- [What the exercise asks]: Go through the listing below and repeat it exactly, dropping the pictures.

■ ■ ■

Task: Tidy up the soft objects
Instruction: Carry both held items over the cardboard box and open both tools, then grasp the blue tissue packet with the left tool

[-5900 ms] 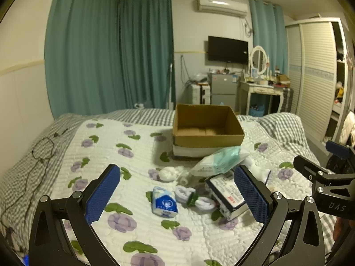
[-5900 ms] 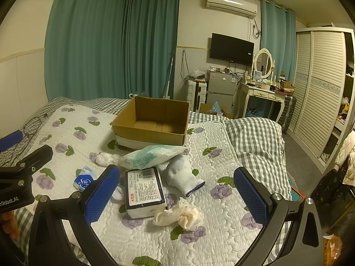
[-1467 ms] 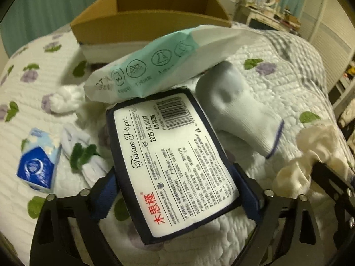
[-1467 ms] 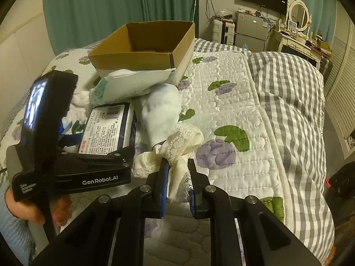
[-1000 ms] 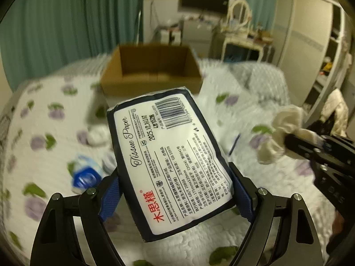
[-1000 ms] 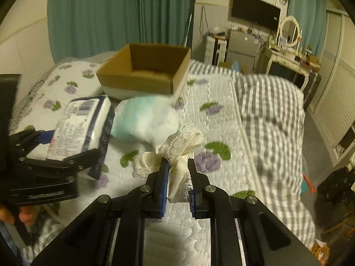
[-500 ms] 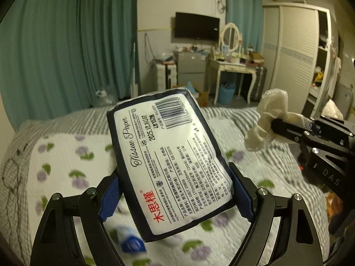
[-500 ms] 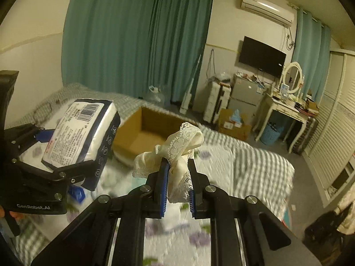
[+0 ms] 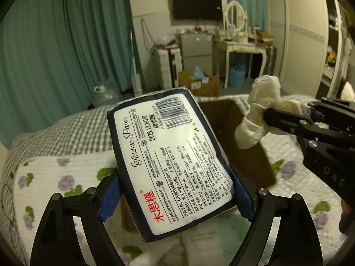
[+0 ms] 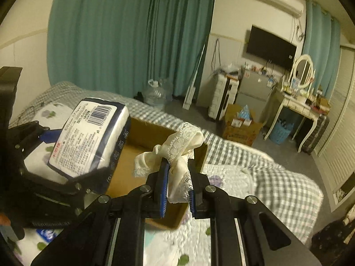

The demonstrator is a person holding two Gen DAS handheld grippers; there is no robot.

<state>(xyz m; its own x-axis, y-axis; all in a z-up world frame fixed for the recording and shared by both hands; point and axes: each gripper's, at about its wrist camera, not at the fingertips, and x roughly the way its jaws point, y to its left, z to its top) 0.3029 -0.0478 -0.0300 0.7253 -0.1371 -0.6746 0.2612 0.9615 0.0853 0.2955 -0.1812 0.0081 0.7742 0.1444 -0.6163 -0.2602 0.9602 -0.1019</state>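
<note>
The left tool [image 9: 175, 196] clamps a tissue paper pack [image 9: 170, 161] wide between its pads, above the cardboard box [image 10: 142, 155] on the bed [image 10: 255, 177]. The right tool [image 10: 177, 188], nearly closed, pinches a cream lace cloth [image 10: 179, 155] over the box.

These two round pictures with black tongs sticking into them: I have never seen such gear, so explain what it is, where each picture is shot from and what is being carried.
No robot here: a person holds one pair of hand-operated tongs in each hand, and each pair has a wide-angle camera looking along its two fingers.

The left camera's picture shows the left tongs clamped on a pack of tissue paper, with the right tongs entering from the side.

The right camera's picture shows the right tongs pinched on a cream lace cloth.

Both items hang in the air over an open cardboard box that sits on a bed with a flowered quilt. Lower down, other items on the quilt are too blurred to name.
</note>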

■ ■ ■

- [Answer space]:
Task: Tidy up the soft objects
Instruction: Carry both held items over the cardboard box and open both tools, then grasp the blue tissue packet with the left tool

[-5900 ms] 
[-5900 ms] 
[-1467 ms] 
[-1467 ms] 
[-1000 ms] 
[-1000 ms] 
[-500 ms] 
[-500 ms] 
[+0 ms] 
[+0 ms] 

The demonstrator is a person holding two Gen DAS handheld grippers; there is no robot.

<state>(xyz m; its own x-axis, y-axis; all in a z-up world frame fixed for the recording and shared by both hands; point and axes: each gripper's, at about its wrist camera, not at the fingertips, and x roughly the way its jaws point, y to its left, z to its top) 0.3029 -0.0478 -0.0300 0.7253 -0.1371 -0.6746 0.2612 0.9615 0.0853 0.2955 -0.1812 0.0081 0.7742 0.1444 -0.6163 -0.2602 0.9602 -0.1019</state>
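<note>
The left tool [image 9: 175, 196] clamps a tissue paper pack [image 9: 170, 161] wide between its pads, above the cardboard box [image 10: 142, 155] on the bed [image 10: 255, 177]. The right tool [image 10: 177, 188], nearly closed, pinches a cream lace cloth [image 10: 179, 155] over the box.

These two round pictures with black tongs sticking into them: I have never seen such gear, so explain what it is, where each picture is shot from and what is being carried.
No robot here: a person holds one pair of hand-operated tongs in each hand, and each pair has a wide-angle camera looking along its two fingers.

The left camera's picture shows the left tongs clamped on a pack of tissue paper, with the right tongs entering from the side.

The right camera's picture shows the right tongs pinched on a cream lace cloth.

Both items hang in the air over an open cardboard box that sits on a bed with a flowered quilt. Lower down, other items on the quilt are too blurred to name.
</note>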

This output has come to an end.